The winner of the Chestatee-White County game will make the playoffs 

Last season Creekview stepped into Region 7-AAA playing a varsity schedule for the first time and made themselves at home, winning six straight games to finish the regular season and grabbing the North subregion’s No. 2 seed in the playoffs.

Most prognosticators have them back in the playoffs in 2009. Some even predict the Grizzlies will dethrone North Hall.

But the program lost the only quarterback it’s ever had (2008 All-Cherokee County performer Collins Wold).

Eight defensive starters are also among the more than 25 graduated seniors from last season’s team, leaving the Grizzlies vulnerable.

And White County and Chestatee are two teams ready to pounce and get back to the postseason.

Chestatee lost a slew of linemen and their top two tacklers off last year’s team, but they return the area’s leading rusher (Ben Souther), and coach Stan Luttrell has said this has been his favorite group of War Eagles.

White County went 6-4 last fall, but a loss to Creekview kept the Warriors from their second straight trip to the postseason and left them hungry for 2009.

Coach Gregg Segraves believes running back Ashely Lowery is ready to become one of the area’s elite backs.

Chestatee and White County play Oct. 16

Region 7-AAA will put three teams in the quarterfinals

The region almost achieved the feat last season when Flowery Branch went to the finals, Gainesville advanced to the quarterfinals, and North Hall fell just six points short.

In 2009, all the pieces are in place.

North Hall looks to be the class of 7A-AAA again.

The Trojans aren’t getting a lot of hype around the state, but with a massive offensive line, a backfield full of capable athletes and a dependable defense, they could be primed for a deep run in the postseason.

Flowery Branch and Gainesville are ranked among the state’s best teams and are the frontrunners to take the playoff spots in 7B-AAA.

One of these teams will have to go on the road in the first round, and possibly every game in the playoffs, but as the Falcons proved last season, that need not preclude postseason success — especially when you’ve got as much talent as these two teams will field.

Johnson will be the area's most-improved team

The Knights have been a popular darkhorse pick in 7-AAA for a couple of years now, but 2009 could be the year they start to turn the corner.

The past two seasons, Johnson’s progress has been stunted by the most basic factor — a lack of numbers.

After limping through 2008 with fewer than 30 players on some Friday nights, coach Paul Friel finally has some depth to go with playmakers like QB Anthony Prophet, RB Mantevius Rucker and LB Gilberto Espinoza.

The schedule won’t be easy.
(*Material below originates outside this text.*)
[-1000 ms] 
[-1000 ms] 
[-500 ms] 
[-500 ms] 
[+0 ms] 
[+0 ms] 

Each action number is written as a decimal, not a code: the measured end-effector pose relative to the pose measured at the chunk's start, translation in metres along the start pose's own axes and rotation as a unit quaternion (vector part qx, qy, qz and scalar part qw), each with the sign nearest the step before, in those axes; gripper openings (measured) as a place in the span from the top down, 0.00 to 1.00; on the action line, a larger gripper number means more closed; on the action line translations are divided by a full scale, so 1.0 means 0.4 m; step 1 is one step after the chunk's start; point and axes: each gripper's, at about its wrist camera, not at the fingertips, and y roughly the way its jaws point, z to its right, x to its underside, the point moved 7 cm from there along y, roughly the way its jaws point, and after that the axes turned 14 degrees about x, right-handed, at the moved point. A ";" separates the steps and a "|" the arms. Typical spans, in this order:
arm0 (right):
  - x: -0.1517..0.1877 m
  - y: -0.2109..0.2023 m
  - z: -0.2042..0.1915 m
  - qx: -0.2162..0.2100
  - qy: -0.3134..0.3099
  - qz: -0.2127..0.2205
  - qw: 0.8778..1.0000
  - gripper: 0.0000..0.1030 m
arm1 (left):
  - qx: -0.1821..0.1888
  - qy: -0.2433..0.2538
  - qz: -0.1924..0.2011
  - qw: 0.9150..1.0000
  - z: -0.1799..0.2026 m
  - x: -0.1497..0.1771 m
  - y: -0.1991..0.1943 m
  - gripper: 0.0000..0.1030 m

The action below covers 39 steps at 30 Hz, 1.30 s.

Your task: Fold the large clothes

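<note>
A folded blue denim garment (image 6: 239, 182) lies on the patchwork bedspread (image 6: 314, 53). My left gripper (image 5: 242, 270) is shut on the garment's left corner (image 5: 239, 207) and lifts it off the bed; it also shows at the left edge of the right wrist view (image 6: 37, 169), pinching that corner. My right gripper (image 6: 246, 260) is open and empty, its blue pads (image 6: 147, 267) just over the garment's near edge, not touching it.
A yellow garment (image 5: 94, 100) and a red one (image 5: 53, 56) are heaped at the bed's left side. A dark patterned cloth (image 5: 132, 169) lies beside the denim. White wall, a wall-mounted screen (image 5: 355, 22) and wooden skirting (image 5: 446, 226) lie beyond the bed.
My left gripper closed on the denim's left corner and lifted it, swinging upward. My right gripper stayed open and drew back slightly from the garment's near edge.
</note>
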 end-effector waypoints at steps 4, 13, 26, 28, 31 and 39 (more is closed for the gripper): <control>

Five of their opponents won at least eight games last year, but Friel-coached teams have proven in the past to be undaunted by tall tasks (see Gainesville, 2006).

Union County will make its first playoff appearance since 2001

If you haven’t seen Panthers receiver Blake Gowder play yet, do yourself a favor and check out a Union County game this fall.

The 6-foot-2, 215-pound receiver led the state last season with more than 1,400 receiving yards and has his quarterback, Kolt Owenby, returning this fall.

After six straight losing seasons, the pair helped led Union County win four straight games to open the 2008 season. But Owenby went down in the eighth game, and the Panthers slumped to a 5-5 record.

Region 8-AA looks to be well-balanced this season, with Jefferson, North Oconee, Riverside, Banks County and Fannin County among the teams vying for the top four spots.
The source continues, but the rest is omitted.